When My Comfort Zones Fail
It’s never easy having to move out of a place, a personal space, a routine, a rhythm that has for some time given us some security and peace of mind.
Letting go of our comfort zones can be simple enough and not of major importance. For example, when our holidays finish and we have to return to work, we have to let go of that delightful slow holiday rhythm and realise again that we have responsibilities that only we can attend to. We can think of lots of similar instances which, in the end, don’t demand too much of us and we manage with a certain ease.
There are other departures from comfort zones, as we know, that require much more of us.
I find my spouse has been unfaithful and moves out of home leaving me alone with our children to care for.
My company goes into voluntary liquidation and the job I relied on for my livelihood and that of my family is no longer there. Relationships built up over years now have nowhere to belong and I am out of work
I’ve long believed that climate change and environmental issues would have little impact on my life and that there was little I could do in response to it. I now find that my power bills are impacted, the air I breathe is often of poor quality, my reliance on a good water supply is now no longer something I can take for granted.

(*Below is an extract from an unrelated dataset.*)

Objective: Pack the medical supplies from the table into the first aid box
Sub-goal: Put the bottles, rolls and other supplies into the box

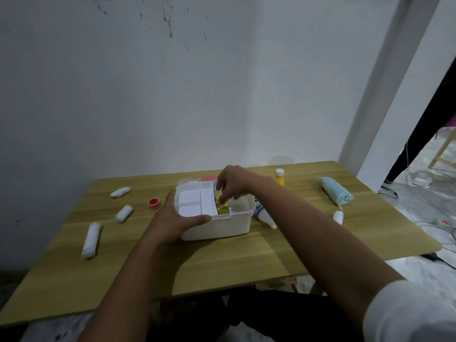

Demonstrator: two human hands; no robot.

The Church that was once a sure moral foundation for my life has become very rubbery around the edges and I am left doubting much of what once seemed clear and certain.
Australia Day, the celebration of a country where everyone gets a fair go, was a source of pride and satisfaction. It is increasingly revealed as an occasion of pain rather than a fair go for many Australians. This day marks their disinheritance and the loss of the place they had held here for thousands of years. Their ancient comfort zone is no more.
Our range of possible responses to these losses is limitless. Despair, anger, rage, fear all can come into play. Accompanying these can be a loss of self-worth, a doubting of the life we had before this experience of loss, a loss of direction and a retreat into self-destruction.
I could collapse into a passive state and expect someone else to restore me to health and peace.
I could seek the help I need to regain my composure, dignity and sense of self-worth. Sometimes another listening heart and reflective voice will be enough, for a little or a longer time.
Sometimes, a clear-minded decision to re-group and to make the best of my changed circumstances, will free up new energy in me and give me a sense of appropriate authority over my life again.
If my suffering is profound enough, I will need great patience with myself and learn to trust in my own worth from a new starting point.
There’s always the Love of God of course! We know through our faith that only in God is our soul truly at rest. God, who is the unchanging foundation, the only truly solid comfort zone, is large and powerful enough to take aboard all our anger, rage, fear and self-doubt.
This Love waits with us, cries with us, grieves with us and always believes in us. This Love, who is our only real foundation, knows that everything else has the potential to change. This Love is also the means to equip us with everything we need in order to thrive, and not merely survive, when our comfort zones fail us.
May that Love, who is our only sure foundation, carry us well and surely.